### Data listing
○ ○ ○ ○ ○ ○ ○
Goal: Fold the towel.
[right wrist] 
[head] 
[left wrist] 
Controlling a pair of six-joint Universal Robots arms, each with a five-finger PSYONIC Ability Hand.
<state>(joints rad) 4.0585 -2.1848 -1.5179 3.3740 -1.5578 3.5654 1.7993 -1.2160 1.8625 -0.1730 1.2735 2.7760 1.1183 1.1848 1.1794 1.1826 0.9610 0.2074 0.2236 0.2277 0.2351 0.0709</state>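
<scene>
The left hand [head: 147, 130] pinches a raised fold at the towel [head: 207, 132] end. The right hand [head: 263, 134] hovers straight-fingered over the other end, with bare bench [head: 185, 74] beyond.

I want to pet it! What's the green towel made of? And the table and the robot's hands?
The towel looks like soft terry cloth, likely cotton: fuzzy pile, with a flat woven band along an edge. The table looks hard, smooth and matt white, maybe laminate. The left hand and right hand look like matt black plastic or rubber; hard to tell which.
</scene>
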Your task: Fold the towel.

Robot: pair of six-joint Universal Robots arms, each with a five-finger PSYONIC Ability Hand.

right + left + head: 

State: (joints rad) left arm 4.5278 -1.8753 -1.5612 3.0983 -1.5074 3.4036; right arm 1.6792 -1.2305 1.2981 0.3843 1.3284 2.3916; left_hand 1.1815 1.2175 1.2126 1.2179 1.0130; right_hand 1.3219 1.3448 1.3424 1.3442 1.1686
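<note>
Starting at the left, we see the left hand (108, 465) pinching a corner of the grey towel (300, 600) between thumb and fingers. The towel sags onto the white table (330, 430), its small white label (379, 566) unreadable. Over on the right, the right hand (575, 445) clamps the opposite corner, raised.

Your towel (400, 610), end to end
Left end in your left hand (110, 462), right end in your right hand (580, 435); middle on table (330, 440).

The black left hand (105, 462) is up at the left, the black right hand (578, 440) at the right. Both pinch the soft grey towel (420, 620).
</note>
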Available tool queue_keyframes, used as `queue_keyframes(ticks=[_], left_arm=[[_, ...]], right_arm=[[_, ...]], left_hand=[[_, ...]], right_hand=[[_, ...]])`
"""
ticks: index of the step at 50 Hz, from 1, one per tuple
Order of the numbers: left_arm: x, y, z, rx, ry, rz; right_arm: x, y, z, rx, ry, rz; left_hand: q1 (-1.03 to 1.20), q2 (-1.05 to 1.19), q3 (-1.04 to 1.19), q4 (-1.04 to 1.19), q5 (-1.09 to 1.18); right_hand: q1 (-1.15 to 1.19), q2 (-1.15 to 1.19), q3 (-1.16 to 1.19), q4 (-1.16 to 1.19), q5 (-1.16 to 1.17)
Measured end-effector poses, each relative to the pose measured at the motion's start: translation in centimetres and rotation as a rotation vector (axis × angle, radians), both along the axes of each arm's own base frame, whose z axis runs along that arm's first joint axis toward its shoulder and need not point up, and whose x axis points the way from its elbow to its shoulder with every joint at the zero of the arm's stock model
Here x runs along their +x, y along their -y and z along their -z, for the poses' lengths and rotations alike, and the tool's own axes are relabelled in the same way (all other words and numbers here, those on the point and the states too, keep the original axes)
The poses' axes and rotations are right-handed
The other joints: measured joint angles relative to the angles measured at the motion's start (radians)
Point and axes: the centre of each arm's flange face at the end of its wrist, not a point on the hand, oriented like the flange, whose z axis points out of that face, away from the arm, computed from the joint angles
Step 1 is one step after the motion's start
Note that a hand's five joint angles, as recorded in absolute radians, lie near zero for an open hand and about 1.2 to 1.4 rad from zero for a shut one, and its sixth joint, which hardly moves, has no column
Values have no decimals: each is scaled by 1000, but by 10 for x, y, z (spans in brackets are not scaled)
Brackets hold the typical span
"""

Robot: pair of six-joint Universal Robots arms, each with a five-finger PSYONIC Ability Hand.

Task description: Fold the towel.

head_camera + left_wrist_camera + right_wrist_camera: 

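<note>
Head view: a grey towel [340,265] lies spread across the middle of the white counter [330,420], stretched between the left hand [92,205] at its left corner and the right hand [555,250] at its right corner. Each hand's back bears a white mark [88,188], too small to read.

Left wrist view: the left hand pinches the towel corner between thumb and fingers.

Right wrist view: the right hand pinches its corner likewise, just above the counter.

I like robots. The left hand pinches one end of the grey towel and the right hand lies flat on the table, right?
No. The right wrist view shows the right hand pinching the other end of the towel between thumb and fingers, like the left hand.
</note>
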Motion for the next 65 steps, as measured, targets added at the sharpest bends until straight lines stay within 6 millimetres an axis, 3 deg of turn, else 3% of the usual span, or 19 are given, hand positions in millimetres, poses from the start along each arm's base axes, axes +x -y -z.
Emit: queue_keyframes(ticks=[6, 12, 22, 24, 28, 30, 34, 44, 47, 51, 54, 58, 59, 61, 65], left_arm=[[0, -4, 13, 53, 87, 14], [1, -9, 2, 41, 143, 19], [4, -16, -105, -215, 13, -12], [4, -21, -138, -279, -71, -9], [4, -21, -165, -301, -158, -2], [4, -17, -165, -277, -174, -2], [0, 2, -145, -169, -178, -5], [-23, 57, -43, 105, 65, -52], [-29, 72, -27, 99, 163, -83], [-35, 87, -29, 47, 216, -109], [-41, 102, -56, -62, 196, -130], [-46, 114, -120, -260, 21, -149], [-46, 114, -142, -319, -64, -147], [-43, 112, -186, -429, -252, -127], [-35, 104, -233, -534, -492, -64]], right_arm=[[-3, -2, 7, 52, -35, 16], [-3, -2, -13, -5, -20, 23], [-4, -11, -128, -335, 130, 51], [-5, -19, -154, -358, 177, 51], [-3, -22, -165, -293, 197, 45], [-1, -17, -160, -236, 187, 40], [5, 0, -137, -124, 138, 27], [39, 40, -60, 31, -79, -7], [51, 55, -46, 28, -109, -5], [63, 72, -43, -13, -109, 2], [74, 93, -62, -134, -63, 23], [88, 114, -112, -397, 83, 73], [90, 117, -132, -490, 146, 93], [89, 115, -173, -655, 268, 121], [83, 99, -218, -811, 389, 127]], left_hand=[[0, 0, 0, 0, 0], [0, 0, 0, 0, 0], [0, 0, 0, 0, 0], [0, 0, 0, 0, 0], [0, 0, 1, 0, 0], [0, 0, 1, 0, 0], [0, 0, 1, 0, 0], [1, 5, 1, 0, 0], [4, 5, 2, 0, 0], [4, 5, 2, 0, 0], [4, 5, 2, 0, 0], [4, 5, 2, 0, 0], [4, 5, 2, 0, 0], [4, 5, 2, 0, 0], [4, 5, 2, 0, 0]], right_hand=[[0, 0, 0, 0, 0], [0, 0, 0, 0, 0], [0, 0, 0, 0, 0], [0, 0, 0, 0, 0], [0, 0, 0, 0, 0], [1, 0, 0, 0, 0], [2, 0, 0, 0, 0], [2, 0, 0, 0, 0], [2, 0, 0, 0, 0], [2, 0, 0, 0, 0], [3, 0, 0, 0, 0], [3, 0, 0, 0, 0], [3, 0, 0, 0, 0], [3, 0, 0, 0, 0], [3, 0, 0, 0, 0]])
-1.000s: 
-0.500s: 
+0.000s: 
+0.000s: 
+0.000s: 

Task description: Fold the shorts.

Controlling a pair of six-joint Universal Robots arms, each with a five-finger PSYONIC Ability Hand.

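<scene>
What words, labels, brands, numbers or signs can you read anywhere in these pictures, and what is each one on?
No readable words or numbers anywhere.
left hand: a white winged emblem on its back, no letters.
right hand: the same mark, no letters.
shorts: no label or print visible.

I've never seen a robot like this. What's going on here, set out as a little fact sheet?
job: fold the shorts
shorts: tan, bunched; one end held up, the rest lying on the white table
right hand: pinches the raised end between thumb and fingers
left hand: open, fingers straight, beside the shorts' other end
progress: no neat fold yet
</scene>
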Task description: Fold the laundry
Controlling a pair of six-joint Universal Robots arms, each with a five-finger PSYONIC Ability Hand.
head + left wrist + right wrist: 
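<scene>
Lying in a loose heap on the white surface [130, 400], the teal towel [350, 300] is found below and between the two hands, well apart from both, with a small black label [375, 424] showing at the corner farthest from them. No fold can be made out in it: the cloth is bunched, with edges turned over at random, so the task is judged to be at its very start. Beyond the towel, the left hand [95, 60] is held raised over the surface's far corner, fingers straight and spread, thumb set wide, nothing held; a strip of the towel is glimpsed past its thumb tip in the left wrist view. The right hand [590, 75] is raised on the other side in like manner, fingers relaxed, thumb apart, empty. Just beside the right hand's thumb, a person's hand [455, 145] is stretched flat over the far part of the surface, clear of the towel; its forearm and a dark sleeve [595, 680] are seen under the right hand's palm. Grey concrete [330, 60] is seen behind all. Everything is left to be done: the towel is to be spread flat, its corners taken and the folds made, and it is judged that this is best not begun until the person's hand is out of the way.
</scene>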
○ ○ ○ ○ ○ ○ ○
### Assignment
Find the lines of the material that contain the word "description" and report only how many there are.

### Written answer
3